Рихард не уступил неожиданно для самого себя. Всегда осторожный и трезво мыслящий в минуты опасности, он вдруг забылся. Эмоции захлестнули разум и заставили оттолкнуть здоровой рукой ближайшего к нему солдата. Тот не дал спуску и ответил ударом в челюсть, а потом таким же резким в корпус, лишая на мгновения возможности дышать. Драться с двумя здоровыми солдатами, да еще с толком не восстановившейся рукой, было невозможно. Неудивительно, что его почти сразу же сбили с ног под крики Адели, о которой он совсем забыл под наплывом эмоций к своему стыду. Он нес ответственность сейчас не только за свою жизнь, но и за Адель, а ею он никак не мог рисковать. Потому поднял руки в жесте покорности и мольбы о пощаде, ненавидя себя за это.

— Я прошу, оставьте мне картину, — попросил Рихард, осторожно усаживаясь на полу и придерживая снова противно занывшую руку, когда от него отступили по приказу капитана русские солдаты. При этом он старательно не смотрел на их командира, чтобы не показать своих чувств. Тому не нужно было видеть ни боли Рихарда, ни злости, ни тем более — острой ненависти. И на Адель, перед которой ощущал свою вину за срыв, поставивший их обоих под удар. Он смотрел на свою Мадонну — на Лену с ребенком в руках. На ее светлое лицо, на глаза, полные нежности, женской мудрости и любви. Она была нужна ему…

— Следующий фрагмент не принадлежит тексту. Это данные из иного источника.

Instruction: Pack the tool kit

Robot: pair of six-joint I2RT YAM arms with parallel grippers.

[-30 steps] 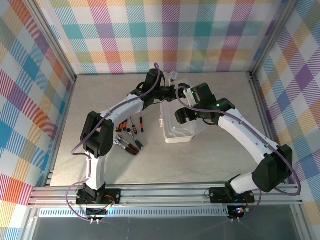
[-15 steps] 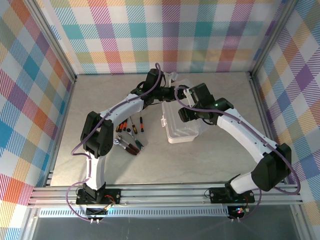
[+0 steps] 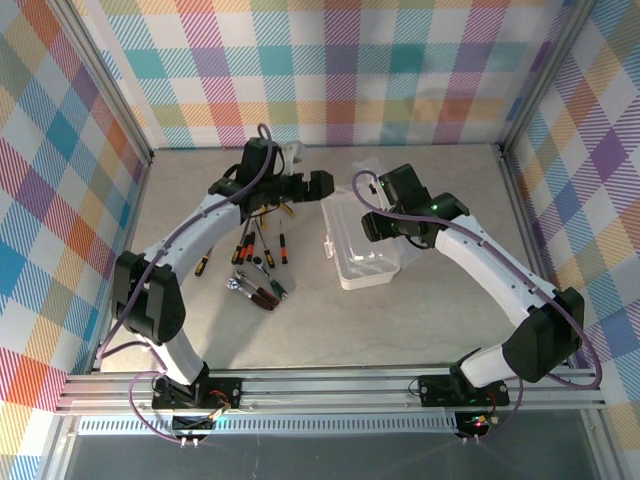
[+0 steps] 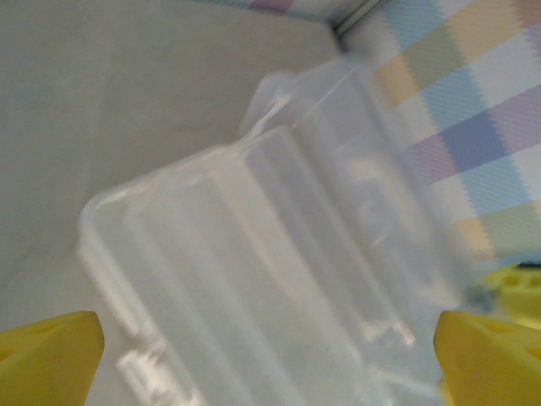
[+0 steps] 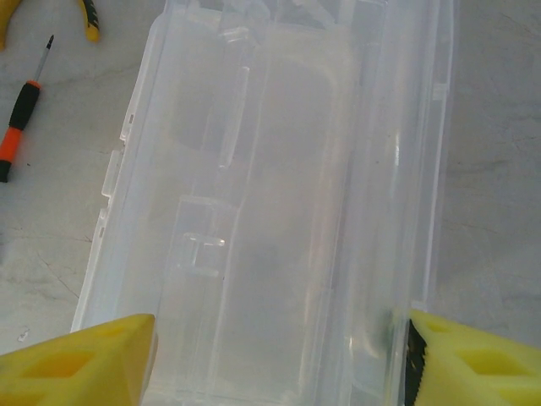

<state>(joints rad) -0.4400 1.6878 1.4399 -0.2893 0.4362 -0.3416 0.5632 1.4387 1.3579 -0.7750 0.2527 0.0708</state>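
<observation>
Case (image 3: 352, 265): we log it mid-table, just right of the loose screwdrivers (image 3: 265, 243) and ratchet (image 3: 237, 285).
Left gripper (image 3: 320, 188): fingers spread wide, beside the case's far-left corner.
Right gripper (image 5: 275, 359): fingers spread, straddling the case from above; we cannot tell whether they touch it.

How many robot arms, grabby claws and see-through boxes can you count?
Robot arms: 2 (left arm, right arm)
Grippers: 2 (left gripper, right gripper)
See-through case: 1
Total: 5
The small tools beside the case are too tiny to count for sure.
</observation>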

Господи, как же она была ему нужна… Ленхен…

Если у него заберут картину, он лишится последней нити. Нити, в прошлое, где, пусть и мимолетно, но был счастлив. Нити к памяти о ней, которая непременно истончится со временем без этого портрета, чего он так боялся.

— Прошу вас… прошу вас, — повторял Рихард, как заведенный, не обращаясь уже по сути ни к кому, глядя на портрет, который уже снимали с подставки. В висках привычно начинала стучать кровь, угрожая уже нарастающим приступом. Наверное, он был так жалок сейчас — раздавленный, разбитый, с окровавленным лицом, униженный и слабый как физически, так и морально, что капитан отступил. Как говорила после Адель, он махнул рукой, приказывая оставить полотно на месте, и бросил резко со странной интонацией фразу о том, что ему не нужен тот, ведь есть оригинал. И был страшно недоволен, когда переводчик произнес эти слова на немецком, оборвал его жестким взглядом и вышел вон, задержавшись на пороге комнаты на минуту, чтобы снова взглянуть на Рихарда, а потом на растерянную, явно не верящую в то, что их оставили сейчас в покое, Адель.

Все эмоции, надежно запертые где-то внутри на время пребывания русских, дали о себе знать последующим тяжелейшим приступом головной боли, от которой не помогли даже привычные лекарства. Он не находил себе места от этой муки, готовый разбить голову о стену, лишь бы избавиться от этого. Этот приступ затмил для Рихарда практически все тогда, он даже не помнил толком остаток дня. Лишь укол морфина из остатков запасов матери принес облегчение, да полный покой спас его. Он слышал обрывки разговоров Адели со своими сопровождающими, взволнованными неожиданным визитом русских военных и оттого настаивавшими на незамедлительном отъезде из Германии, несмотря на ее сопротивление. Но слушал их как-то отстраненно, погруженный в странное состояние, в котором постепенно гасла острая боль, а разум плыл в легком тумане, сбросив груз тяжелых мыслей, воспоминаний и размышлений. Из этого тумана Рихард плавно соскользнул в сон из мельтешения картинок и голосов, словно наспех склеенная кинопленка, в которой кадры сменяли друг друга так часто, что сложно было зацепиться за них.